It was said that not one private Lutyens bungalow would survive undemolished by the turn of the century.
There were other changes, too. The damburst of western goods and ideas that were now pouring into India had brought with them an undertow of western morality. Adulterous couples now filled the public gardens; condom advertisements dominated the Delhi skyline. The Indian capital, once the last bastion of the chaperoned virgin, the double-locked bedroom and the arranged marriage, was slowly filling with lovers: whispering, blushing, occasionally holding hands, they loitered beneath flowering trees like figures from a miniature. Delhi was starting to unbutton. After the long Victorian twilight, the sari was beginning to slip.

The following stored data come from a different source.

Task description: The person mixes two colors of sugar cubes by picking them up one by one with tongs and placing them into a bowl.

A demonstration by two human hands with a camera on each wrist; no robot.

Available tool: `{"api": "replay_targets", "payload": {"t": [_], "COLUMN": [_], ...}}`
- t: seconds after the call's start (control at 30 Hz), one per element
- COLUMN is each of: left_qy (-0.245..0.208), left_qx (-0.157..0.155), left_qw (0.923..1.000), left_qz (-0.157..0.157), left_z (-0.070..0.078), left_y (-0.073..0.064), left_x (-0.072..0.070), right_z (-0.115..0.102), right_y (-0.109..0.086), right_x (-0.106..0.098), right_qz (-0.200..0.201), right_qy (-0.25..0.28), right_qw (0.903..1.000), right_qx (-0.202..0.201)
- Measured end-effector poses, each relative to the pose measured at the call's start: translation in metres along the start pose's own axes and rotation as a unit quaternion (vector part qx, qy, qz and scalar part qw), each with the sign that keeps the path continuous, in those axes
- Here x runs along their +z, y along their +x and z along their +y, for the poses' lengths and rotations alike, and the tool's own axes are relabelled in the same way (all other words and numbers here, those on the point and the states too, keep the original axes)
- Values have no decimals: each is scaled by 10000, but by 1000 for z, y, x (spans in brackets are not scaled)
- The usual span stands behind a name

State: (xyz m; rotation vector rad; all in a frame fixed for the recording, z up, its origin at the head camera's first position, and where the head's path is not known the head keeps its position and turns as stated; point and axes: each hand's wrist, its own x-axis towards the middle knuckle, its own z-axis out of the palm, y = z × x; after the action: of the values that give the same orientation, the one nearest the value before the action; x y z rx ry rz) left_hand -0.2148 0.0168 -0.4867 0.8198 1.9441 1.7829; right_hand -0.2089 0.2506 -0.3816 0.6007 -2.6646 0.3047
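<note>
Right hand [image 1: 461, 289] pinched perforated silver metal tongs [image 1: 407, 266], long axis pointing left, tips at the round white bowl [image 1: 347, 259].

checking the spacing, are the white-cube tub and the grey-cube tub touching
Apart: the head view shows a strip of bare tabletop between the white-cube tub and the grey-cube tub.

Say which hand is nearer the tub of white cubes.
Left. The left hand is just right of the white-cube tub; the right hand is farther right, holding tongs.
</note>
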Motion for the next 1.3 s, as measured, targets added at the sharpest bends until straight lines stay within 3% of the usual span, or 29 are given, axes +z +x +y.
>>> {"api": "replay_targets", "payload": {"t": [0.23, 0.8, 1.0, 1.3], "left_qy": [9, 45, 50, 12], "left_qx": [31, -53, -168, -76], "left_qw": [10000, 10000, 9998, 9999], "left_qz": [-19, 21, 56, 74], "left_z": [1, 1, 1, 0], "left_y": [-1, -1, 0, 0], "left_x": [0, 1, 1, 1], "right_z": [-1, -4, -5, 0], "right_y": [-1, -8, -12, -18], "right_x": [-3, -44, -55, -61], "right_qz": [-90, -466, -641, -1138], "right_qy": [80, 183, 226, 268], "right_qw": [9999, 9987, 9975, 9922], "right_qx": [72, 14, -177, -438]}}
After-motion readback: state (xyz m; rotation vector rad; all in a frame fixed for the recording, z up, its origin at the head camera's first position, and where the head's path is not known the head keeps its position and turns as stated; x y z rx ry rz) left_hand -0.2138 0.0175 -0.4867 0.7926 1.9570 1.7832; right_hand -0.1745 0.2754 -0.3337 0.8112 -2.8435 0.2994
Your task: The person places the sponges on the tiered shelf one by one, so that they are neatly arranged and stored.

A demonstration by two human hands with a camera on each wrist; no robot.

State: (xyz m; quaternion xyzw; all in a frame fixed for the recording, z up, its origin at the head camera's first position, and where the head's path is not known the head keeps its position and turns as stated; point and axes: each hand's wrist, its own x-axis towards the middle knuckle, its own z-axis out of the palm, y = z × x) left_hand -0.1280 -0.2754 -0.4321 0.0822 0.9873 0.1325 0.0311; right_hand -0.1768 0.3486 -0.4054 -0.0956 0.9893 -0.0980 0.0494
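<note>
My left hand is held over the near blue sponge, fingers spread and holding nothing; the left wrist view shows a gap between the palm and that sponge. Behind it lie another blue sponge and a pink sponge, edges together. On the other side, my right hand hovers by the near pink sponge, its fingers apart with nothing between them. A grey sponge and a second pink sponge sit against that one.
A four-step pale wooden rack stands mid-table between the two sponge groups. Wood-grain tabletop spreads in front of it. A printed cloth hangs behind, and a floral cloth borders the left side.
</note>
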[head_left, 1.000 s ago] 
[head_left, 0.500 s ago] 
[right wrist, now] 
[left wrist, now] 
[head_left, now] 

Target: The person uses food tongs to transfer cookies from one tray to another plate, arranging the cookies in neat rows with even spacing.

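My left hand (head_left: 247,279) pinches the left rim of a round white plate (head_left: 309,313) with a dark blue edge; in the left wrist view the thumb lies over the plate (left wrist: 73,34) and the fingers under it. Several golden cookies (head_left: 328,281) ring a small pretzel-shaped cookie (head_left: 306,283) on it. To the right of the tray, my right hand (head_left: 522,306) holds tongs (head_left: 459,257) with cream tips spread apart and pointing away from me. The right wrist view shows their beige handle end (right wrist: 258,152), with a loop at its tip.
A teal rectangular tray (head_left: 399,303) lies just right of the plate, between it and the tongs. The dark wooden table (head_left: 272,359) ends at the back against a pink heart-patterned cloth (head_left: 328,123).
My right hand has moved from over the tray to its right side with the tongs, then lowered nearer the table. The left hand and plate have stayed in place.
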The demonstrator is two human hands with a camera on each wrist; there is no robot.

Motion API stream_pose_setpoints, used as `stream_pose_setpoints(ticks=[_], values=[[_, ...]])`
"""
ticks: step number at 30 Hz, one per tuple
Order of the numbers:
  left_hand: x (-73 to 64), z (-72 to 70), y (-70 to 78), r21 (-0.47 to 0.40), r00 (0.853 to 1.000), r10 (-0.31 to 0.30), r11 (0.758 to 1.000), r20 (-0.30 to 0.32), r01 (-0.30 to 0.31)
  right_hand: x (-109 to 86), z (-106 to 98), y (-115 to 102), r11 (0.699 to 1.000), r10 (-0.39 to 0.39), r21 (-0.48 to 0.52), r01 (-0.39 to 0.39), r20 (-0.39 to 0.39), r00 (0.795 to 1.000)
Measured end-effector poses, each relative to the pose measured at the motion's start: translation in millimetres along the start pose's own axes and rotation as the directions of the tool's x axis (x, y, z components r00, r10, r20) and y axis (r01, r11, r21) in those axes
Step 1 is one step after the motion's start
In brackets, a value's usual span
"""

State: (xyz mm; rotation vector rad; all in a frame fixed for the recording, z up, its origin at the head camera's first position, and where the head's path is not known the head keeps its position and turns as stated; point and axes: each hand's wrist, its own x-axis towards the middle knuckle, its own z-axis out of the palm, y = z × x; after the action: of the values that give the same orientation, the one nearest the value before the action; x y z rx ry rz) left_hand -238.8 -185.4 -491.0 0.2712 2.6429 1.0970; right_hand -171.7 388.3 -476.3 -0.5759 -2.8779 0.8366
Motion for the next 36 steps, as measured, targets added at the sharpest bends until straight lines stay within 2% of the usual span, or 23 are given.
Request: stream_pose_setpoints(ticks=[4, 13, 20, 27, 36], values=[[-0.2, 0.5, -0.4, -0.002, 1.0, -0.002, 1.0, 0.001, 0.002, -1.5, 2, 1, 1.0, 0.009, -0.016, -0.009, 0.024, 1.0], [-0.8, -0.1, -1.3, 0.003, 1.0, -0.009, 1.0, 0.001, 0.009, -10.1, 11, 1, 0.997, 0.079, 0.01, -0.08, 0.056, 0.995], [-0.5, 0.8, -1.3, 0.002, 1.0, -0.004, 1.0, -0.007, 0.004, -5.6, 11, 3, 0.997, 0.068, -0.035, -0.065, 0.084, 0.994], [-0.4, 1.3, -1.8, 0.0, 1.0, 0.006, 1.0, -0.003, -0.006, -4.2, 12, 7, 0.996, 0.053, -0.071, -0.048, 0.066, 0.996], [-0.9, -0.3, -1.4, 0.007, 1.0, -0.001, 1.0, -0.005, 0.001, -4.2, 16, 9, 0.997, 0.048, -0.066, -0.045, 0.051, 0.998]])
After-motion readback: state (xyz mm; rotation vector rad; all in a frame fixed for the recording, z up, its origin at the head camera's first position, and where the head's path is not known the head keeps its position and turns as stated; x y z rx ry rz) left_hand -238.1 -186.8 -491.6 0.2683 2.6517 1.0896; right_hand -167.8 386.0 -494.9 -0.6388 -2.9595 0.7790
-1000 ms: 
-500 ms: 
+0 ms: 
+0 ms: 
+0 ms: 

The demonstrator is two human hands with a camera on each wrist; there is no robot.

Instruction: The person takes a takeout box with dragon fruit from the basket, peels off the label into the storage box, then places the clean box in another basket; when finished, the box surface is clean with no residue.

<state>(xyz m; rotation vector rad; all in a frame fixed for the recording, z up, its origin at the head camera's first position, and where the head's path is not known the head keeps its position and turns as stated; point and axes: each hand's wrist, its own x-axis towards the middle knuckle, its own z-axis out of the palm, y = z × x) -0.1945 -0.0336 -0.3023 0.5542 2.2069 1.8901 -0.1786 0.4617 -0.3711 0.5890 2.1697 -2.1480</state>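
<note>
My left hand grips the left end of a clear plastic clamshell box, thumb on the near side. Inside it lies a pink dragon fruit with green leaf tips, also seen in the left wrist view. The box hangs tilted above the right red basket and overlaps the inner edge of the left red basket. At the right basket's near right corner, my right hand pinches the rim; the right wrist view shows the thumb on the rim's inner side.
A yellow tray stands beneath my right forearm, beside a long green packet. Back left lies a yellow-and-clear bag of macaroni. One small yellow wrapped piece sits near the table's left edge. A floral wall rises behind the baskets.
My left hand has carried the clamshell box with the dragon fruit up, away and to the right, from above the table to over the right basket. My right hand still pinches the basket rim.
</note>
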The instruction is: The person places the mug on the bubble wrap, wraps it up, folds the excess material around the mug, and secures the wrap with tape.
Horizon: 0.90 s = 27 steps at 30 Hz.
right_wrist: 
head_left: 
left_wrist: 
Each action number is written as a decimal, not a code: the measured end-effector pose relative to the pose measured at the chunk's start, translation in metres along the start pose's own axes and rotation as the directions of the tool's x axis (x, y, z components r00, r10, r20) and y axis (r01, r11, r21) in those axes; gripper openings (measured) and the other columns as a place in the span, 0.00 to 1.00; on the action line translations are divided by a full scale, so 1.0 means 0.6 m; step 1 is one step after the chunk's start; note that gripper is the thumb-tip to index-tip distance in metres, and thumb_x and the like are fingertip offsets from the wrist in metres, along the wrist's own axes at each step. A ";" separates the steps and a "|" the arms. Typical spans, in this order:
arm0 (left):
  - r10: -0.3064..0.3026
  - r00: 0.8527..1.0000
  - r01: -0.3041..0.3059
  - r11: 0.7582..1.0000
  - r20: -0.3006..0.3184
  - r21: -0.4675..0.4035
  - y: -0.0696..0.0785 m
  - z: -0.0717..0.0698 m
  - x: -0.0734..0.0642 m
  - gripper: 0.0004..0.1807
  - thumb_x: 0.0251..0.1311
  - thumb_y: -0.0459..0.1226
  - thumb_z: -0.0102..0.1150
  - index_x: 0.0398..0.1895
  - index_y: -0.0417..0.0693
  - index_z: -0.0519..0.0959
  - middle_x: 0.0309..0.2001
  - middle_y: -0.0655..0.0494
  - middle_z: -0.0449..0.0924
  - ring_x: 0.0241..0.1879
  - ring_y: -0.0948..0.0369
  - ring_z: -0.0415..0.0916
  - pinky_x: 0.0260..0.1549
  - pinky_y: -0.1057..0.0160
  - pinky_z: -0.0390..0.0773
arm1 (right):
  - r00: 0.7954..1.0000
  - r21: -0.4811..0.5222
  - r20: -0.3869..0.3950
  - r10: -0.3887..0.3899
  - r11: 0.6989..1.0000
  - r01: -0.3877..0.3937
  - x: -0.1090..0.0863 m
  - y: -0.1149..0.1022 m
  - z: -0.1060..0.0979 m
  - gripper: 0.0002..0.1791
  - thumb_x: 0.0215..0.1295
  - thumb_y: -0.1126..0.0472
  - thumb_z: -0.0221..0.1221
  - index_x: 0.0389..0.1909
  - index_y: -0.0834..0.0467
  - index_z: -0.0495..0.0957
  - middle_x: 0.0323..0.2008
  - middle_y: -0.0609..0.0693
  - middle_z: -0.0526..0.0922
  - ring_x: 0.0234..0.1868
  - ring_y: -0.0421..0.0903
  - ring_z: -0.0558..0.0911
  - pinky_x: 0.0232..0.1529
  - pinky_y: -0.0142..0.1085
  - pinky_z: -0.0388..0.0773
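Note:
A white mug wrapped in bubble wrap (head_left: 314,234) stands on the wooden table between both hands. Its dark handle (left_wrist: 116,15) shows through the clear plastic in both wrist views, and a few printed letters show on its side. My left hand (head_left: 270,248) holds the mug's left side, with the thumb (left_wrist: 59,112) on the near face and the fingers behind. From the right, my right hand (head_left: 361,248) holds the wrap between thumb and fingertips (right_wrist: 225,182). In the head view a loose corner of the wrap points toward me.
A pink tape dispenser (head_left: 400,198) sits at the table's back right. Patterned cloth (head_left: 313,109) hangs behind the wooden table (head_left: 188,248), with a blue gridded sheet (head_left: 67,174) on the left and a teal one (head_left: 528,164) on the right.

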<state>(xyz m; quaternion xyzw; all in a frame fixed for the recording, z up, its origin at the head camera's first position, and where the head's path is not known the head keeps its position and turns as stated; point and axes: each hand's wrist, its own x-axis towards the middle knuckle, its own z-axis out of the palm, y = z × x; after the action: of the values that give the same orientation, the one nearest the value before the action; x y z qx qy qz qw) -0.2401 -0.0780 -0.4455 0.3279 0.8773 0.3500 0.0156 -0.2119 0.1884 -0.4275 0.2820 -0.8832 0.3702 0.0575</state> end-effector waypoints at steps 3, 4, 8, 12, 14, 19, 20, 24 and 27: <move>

Other changes in the city were less promising. The roads were becoming clogged; pollution was terrible. Every day the sluggish waters of the Jumna were spiced with some 350 million gallons of raw sewage.
Alongside the rapidly growing wealth of the middle class, there was also a great increase in poverty. Every week, it was said, six thousand penniless migrants poured into Delhi looking for work. You could see them at the traffic lights along Lodhi Road, hands outreached for alms. The jhuggis— the vast sackcloth cities in which these people lived—had quadrupled in size since 1984. New jhuggi outposts were spreading along the dry drainage ditches, filling the flyovers, sending tentacles up the pavements and the hard shoulders. At night, cooking fires could be seen flickering inside the old Lodhi tombs.
Attitudes were changing too. A subtle hardening seemed to have taken place. In the smart drawing-rooms of Delhi, from where the fate of India’s 880 million people was controlled, the middle class seemed to be growing less tolerant; the great Hindu qualities of assimilation and acceptance were no longer highly prized. A mild form of fascism was in fashion: educated people would tell you that it was about time those bloody Muslims were disciplined—that they had been pampered and appeased by the Congress Party for too long, that they were filthy and fanatical, that they bred like rabbits. They should all be put behind bars, hostesses would tell you as they poured you a glass of imported whisky; expulsion was too good for them.
Strangely, in these drawing-rooms, you never heard anyone complain about the Sikhs. But of course it was they and not the Muslims who had most recently suffered the backlash of this hardening, this new intolerance which, like an unstable lump of phosphorus, could quite suddenly burst into flames.
TWO
AS WAS HER HABIT, Indira Gandhi had toast and fruit for breakfast. It was 31 October 1984 and the bougainvillaea was in flower.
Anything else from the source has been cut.